So I think I've figured something out. Not much of a theoretical basis or anything, more circumstantial, but satisfactory enough to share, I feel.
Two things:
1. The permutation problem isn't a problem
2. Long words suck
1. Permutations
So, the FSST paper brings up this problem. It's described... and then completely forgotten. So it's, uh, still a poorly written paper, in this respect... But I see why they didn't concentrate on it. (Still, it would've been nice to know this just from reading.)
Suppose you have a string, with regions of differing entropy (assuming we have some way to define this*). Given a dictionary over that string, we are unlikely to find many good matches (if any at all), in the high entropy regions; and while we are likely to find many matches in the low entropy region, most of them will be short, or misaligned, so it turns out there are only a few good matches we really need to be concerned with.
*For example, we might generate the string using different sets of probabilities for those regions. In this way, we might know the exact probabilities of each symbol in each position; of course, this will only be apparent from inspecting the string, if it's relatively long compared to the chances of symbols appearing in the respective regions.

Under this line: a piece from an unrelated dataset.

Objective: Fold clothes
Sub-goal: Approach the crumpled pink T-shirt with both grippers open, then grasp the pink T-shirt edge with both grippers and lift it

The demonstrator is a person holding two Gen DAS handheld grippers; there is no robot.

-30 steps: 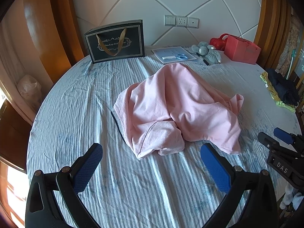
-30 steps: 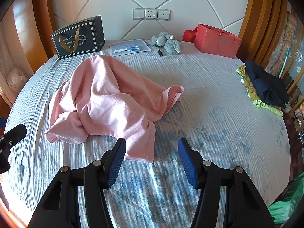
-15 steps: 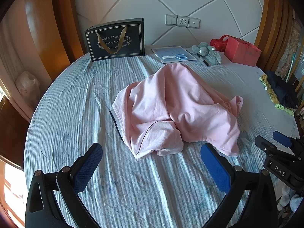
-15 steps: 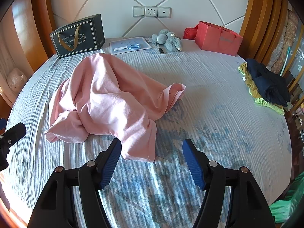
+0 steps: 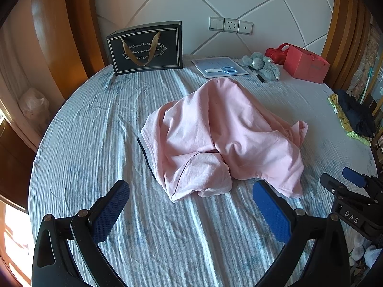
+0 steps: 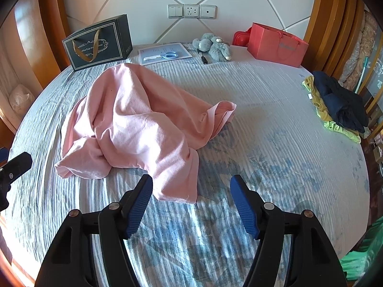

To test this, I wrote an algorithm to exhaustively search for matches of a given length (in this case, a certain number of words, or until end of block). This is, understandably, quite computation intensive (presumably, exponential in match length or number of words -- though I think the base is relatively low, because again, not actually all that many matches can be made at a given point). So I've kept the limit low, and seen how performance varies.
This is that algorithm:
function codecDictTranslateWordsDynprog(dict, blocks) {
const TEST_WORDS = 3; // Number of words to test
var outbuf = []; outbuf.length = blocks.length;
outbuf.use = []; outbuf.use.length = dict.length;
for (var i = 0; i < dict.length; i++) outbuf.use[i] = 0;
for (var i = 0; i < blocks.length; i++) {
var totalLength = 0;
outbuf[i] = [];
do {
var w = findBestPrefixWord(dict, blocks[i], totalLength, TEST_WORDS).word;
outbuf[i].push(w);
outbuf.use[w]++;
totalLength += dict[w].length;
} while (totalLength < blocks[i].length);
}
return outbuf;
function findBestPrefixWord(dict, block, start, words) {
// Try all combinations of words, matching from block[start] onward,
// and return the first word of the combination which covers the
// most total symbols, or which fills the block, from start to
// block.length - 1, using the fewest words
var best = {word: 0, len: 0, unused: 0};
var f;
// Easy out: it's already done
if (start >= block.length || words == 0) {
return best;
}
// Also easy out, if there's only one symbol remaining: use trivial word
if (start == block.length - 1) {
best.word = block[start]; best.len = 1; best.unused = words - 1;
return best;
}
// Find all matching words, longest first
// (dict is sorted by length, except for trivial words at the start, skip over them)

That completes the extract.